◆ TRY IT: Write out the data that follows exactly, keeping every picture out.

[Saved data entries]
= = = = =
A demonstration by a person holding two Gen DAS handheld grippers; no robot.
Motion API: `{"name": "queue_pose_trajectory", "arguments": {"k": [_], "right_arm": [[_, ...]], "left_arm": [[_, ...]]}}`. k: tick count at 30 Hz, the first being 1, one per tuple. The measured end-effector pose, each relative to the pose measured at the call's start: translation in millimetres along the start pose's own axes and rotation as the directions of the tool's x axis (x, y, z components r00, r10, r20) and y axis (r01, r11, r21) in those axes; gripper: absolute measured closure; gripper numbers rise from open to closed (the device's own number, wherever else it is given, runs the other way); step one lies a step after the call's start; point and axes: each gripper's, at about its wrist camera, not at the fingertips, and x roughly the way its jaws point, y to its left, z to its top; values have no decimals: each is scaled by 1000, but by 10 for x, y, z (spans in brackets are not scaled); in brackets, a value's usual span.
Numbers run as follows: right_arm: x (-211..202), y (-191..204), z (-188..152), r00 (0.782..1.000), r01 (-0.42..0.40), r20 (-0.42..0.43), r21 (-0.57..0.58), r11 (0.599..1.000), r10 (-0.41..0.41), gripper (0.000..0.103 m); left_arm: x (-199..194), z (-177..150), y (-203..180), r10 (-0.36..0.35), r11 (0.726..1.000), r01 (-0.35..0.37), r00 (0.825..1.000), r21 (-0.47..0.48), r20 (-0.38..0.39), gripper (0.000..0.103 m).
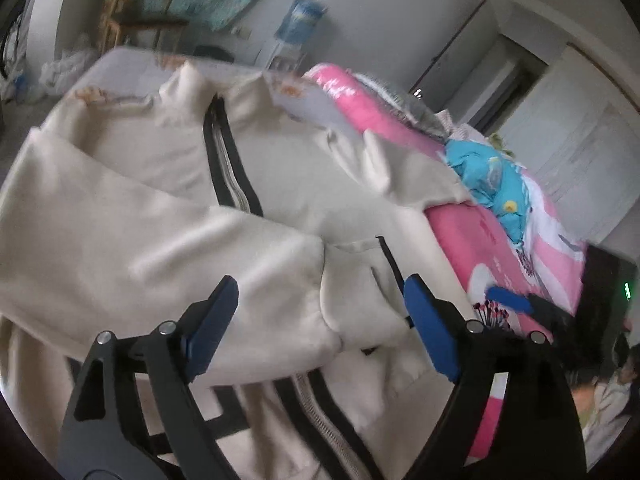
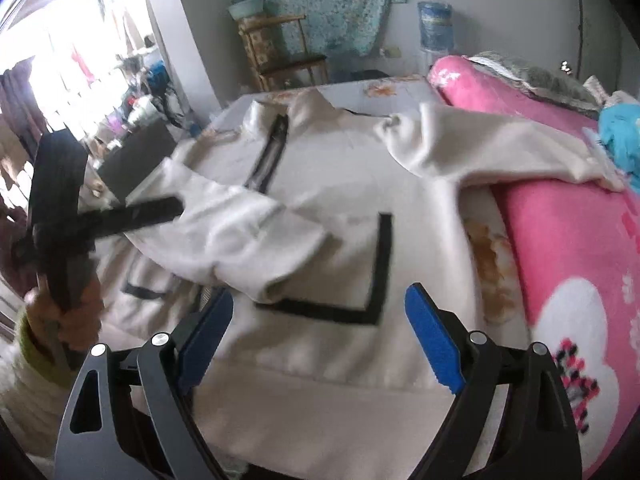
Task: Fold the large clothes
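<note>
Background first in the left wrist view: grey walls, a wooden chair (image 1: 136,12) and a blue water-cooler bottle (image 1: 298,20) far ahead of the tongs, with teal patterned cloth hung on the wall. Spread over a pale floral-print bed sheet (image 1: 304,98) is the big cream zip-up jacket with black trim (image 1: 168,160); it fills most of the space ahead of and under the left gripper (image 1: 320,328). One cream sleeve (image 1: 224,264) lies folded across the jacket's front, its cuff end sitting right between the blue pads. Those tongs stand wide, neither pad pressing on the cloth. Off to the right of the tongs is a pink quilt with white shapes (image 1: 516,256) and a crumpled turquoise cloth (image 1: 488,184) on top of it.

Right wrist view: bright window far left, same chair (image 2: 280,48) and water bottle (image 2: 434,24) up ahead. The jacket (image 2: 328,184) lies ahead of and below the right gripper (image 2: 320,336), collar at the far end, zipper running away from the tongs. The folded sleeve (image 2: 256,244) crosses just ahead of the left pad, and the other sleeve (image 2: 480,152) drapes onto the pink quilt (image 2: 568,240) at right. These tongs are also wide, with nothing gripped. At the far left the left gripper (image 2: 76,216) shows as a blurry black shape in a hand (image 2: 68,316); its jaws can't be read here.
</note>
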Motion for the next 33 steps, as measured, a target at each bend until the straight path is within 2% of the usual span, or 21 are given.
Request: {"name": "queue_pose_trajectory", "arguments": {"k": [1, 4, 6, 8, 9, 11, 13, 15, 17, 19, 20, 22, 24, 26, 28, 31, 33], "right_arm": [[20, -21, 57, 999, -37, -3, 25, 999, 37, 17], [152, -124, 194, 987, -152, -36, 119, 981, 158, 17], [407, -218, 272, 956, -251, -93, 231, 940, 278, 17], [681, -291, 287, 915, -307, -151, 340, 889, 374, 22], [821, -313, 284, 894, -319, -180, 386, 866, 410, 28], [1067, -346, 261, 866, -303, -228, 468, 830, 445, 34], [1236, -361, 232, 853, -276, -266, 500, 821, 450, 40], [1394, -345, 203, 840, -245, -313, 510, 825, 443, 40], [1423, -320, 215, 842, -248, -312, 501, 829, 441, 44], [1418, -239, 261, 855, -218, -341, 447, 868, 390, 59], [1419, -214, 271, 858, -208, -352, 425, 881, 373, 63], [1450, -131, 294, 871, -178, -378, 354, 918, 314, 82], [1483, -80, 328, 884, -152, -387, 296, 943, 264, 96], [1484, -17, 408, 892, -150, -379, 265, 953, 246, 97], [1433, 90, 597, 914, -153, -345, 199, 968, 215, 97], [1367, 252, 1006, 936, -200, -265, 138, 970, 231, 98], [1266, 440, 1412, 956, -224, -178, 77, 971, 235, 98]], "left_arm": [[104, -37, -126, 15, 1000, -15, 1000, 9, 8, 22], [-72, -154, -70, 107, 994, -108, 993, 11, 40, 22], [-129, -194, -7, 201, 979, -203, 978, 24, 53, 24], [-159, -278, 45, 284, 957, -286, 958, 40, 50, 30], [-159, -355, 92, 320, 946, -322, 947, 44, 37, 33], [-158, -468, 149, 338, 940, -338, 941, 42, 17, 41], [-167, -563, 201, 344, 938, -344, 939, 35, 13, 47], [-172, -638, 266, 371, 928, -372, 928, 27, 20, 52], [-161, -674, 373, 404, 915, -404, 915, 4, 20, 56], [-152, -688, 506, 427, 904, -427, 904, -37, 14, 58], [-167, -680, 579, 432, 900, -430, 902, -62, 15, 58], [-189, -649, 711, 439, 893, -434, 898, -116, 19, 58], [-222, -615, 860, 441, 885, -430, 897, -180, 24, 59], [-256, -602, 955, 437, 881, -419, 899, -220, 37, 61], [-278, -577, 1032, 436, 877, -411, 898, -249, 55, 62], [-247, -543, 1059, 443, 876, -414, 894, -247, 71, 62], [-230, -510, 1071, 450, 871, -420, 890, -254, 72, 62]]}}
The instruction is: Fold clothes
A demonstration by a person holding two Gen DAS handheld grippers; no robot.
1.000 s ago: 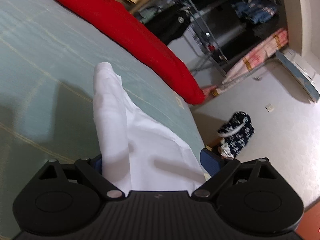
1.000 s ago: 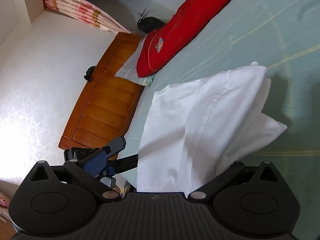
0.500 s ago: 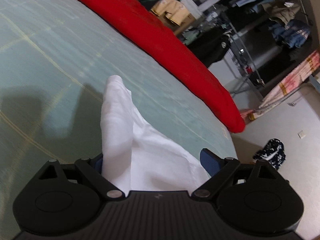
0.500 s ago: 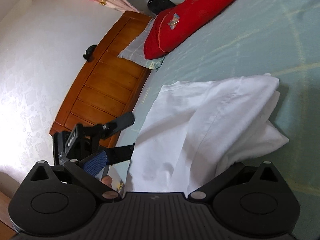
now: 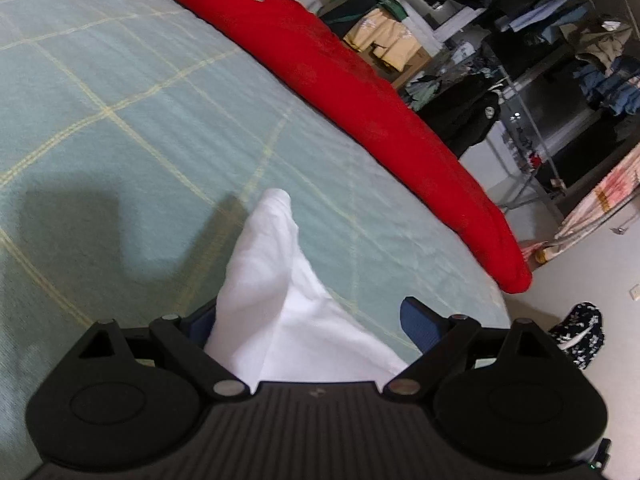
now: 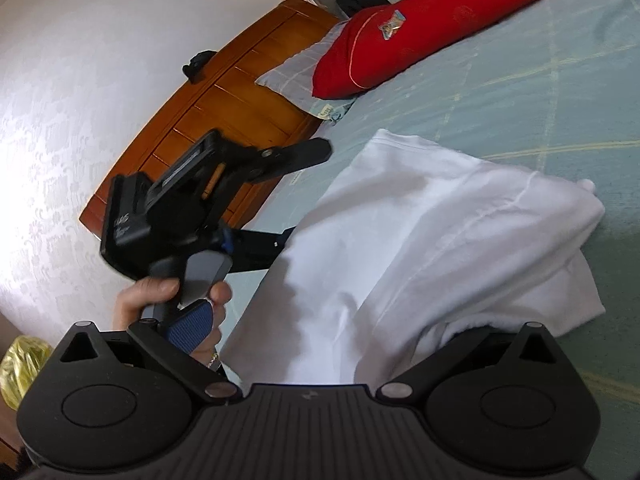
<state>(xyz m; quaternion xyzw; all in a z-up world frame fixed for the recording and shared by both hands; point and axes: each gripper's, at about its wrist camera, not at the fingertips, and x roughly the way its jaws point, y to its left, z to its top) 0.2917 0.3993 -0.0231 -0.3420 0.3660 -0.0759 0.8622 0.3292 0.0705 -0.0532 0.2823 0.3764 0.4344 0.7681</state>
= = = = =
◆ RESULT FOR THIS EXERCISE:
A demonstration by a person holding two Gen DAS handheld grippers; no robot.
Motion API: `{"name": "queue_pose_trajectory", "arguments": {"k": [_], "right_arm": [[_, ...]], "left_arm": [[_, ...]]}}`. k: tick count at 30 Hz, the first being 1, one per tuple. The measured end-effector pose, each relative to the pose measured at the call's start: translation in millimetres along the start pose's own axes and rotation as the directions of the tool's x axis (x, y, z components r00, r10, r20) and y axis (r01, r11, r21) in those axes; gripper: absolute measured closure; gripper numbers rise from open to closed (the device's own number, wherever else it is given, runs the other way); step one lies a step after the call's start; point and axes: each gripper's, at about its wrist camera, not at the fingertips, and x roughly the way its jaws point, y to its left, z to its top; values have no decimals: each is scaled by 1000, but by 10 for x, y, z (spans in brackets are not scaled); in brackets, a value's usual span.
Numbers run as follows: right_arm: x (-211..202), y (-191..204), z (-188..152), r00 (0.782..1.000), r01 (-0.42..0.40), r20 (-0.42..0.43), r21 (-0.57..0.58), r11 (0.599..1.000), r10 (-0.41..0.41), gripper (0.000..0.103 m); left_arm: x (-199..194), z (-177..150), y (-203..180), r10 (-0.36..0.35), r11 (0.726..1.000), r01 (-0.35..0.37), r00 (0.825..1.000), r21 (-0.47..0.48), r20 (-0.38..0.39), gripper (0.000..0.103 m).
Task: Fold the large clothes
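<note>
Background first in the left wrist view: grey walls, a wooden chair (image 1: 136,12) and a blue water-cooler bottle (image 1: 298,20) far ahead of the tongs, with teal patterned cloth hung on the wall. Spread over a pale floral-print bed sheet (image 1: 304,98) is the big cream zip-up jacket with black trim (image 1: 168,160); it fills most of the space ahead of and under the left gripper (image 1: 320,328). One cream sleeve (image 1: 224,264) lies folded across the jacket's front, its cuff end sitting right between the blue pads. Those tongs stand wide, neither pad pressing on the cloth. Off to the right of the tongs is a pink quilt with white shapes (image 1: 516,256) and a crumpled turquoise cloth (image 1: 488,184) on top of it.

Right wrist view: bright window far left, same chair (image 2: 280,48) and water bottle (image 2: 434,24) up ahead. The jacket (image 2: 328,184) lies ahead of and below the right gripper (image 2: 320,336), collar at the far end, zipper running away from the tongs. The folded sleeve (image 2: 256,244) crosses just ahead of the left pad, and the other sleeve (image 2: 480,152) drapes onto the pink quilt (image 2: 568,240) at right. These tongs are also wide, with nothing gripped. At the far left the left gripper (image 2: 76,216) shows as a blurry black shape in a hand (image 2: 68,316); its jaws can't be read here.
</note>
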Motion for the next 33 steps, as measured, a target at each bend until the straight path is within 2% of the usual span, or 21 are given.
Request: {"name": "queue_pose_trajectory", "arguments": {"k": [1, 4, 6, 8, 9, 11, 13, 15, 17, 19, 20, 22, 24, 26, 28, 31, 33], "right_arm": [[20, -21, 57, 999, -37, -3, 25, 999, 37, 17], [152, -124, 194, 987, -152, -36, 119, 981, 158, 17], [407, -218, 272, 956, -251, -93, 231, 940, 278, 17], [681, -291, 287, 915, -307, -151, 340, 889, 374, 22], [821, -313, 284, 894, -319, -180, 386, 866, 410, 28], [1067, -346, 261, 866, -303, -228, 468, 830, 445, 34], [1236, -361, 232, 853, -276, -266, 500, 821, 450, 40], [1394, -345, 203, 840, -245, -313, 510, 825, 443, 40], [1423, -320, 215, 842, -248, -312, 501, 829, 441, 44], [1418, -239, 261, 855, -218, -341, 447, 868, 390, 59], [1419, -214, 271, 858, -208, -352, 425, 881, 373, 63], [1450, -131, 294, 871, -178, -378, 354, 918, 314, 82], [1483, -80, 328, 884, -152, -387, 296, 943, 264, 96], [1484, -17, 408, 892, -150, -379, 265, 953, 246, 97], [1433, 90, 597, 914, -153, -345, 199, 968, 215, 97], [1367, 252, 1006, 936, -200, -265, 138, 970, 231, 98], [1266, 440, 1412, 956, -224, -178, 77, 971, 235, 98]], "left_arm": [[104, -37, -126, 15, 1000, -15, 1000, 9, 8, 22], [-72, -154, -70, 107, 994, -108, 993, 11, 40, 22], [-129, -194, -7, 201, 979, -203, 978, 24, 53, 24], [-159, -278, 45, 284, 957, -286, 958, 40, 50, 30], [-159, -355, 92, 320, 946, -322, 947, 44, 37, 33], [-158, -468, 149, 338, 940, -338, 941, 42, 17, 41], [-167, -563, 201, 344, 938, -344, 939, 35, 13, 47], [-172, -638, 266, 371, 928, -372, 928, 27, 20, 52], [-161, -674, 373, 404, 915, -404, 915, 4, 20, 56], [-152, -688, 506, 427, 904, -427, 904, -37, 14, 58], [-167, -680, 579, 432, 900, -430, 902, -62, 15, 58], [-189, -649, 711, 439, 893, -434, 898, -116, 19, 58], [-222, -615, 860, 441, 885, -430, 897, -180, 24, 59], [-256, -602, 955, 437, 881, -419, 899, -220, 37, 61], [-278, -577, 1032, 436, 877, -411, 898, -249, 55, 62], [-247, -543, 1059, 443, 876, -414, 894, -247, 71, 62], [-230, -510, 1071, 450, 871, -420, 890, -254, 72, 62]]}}
The instruction is: Fold clothes
A demonstration by a person holding two Gen DAS handheld grippers; no robot.
1.000 s ago: 
1.000 s ago: 
0.500 s ago: 
0.500 s ago: 
now: 
now: 
<state>(xyz m; quaternion xyzw; all in a z-up world frame fixed for the recording and shared by both hands; point and axes: each gripper's, at about its wrist camera, not at the fingertips, and x roughly the way its jaws point, y to its left, z to its top) 0.2917 0.3993 -0.0231 -0.3420 0.3660 -0.0759 0.8622 0.3292 0.0705 -0.0532 0.2823 0.3764 0.4344 0.7681</state>

That completes the response to the exercise.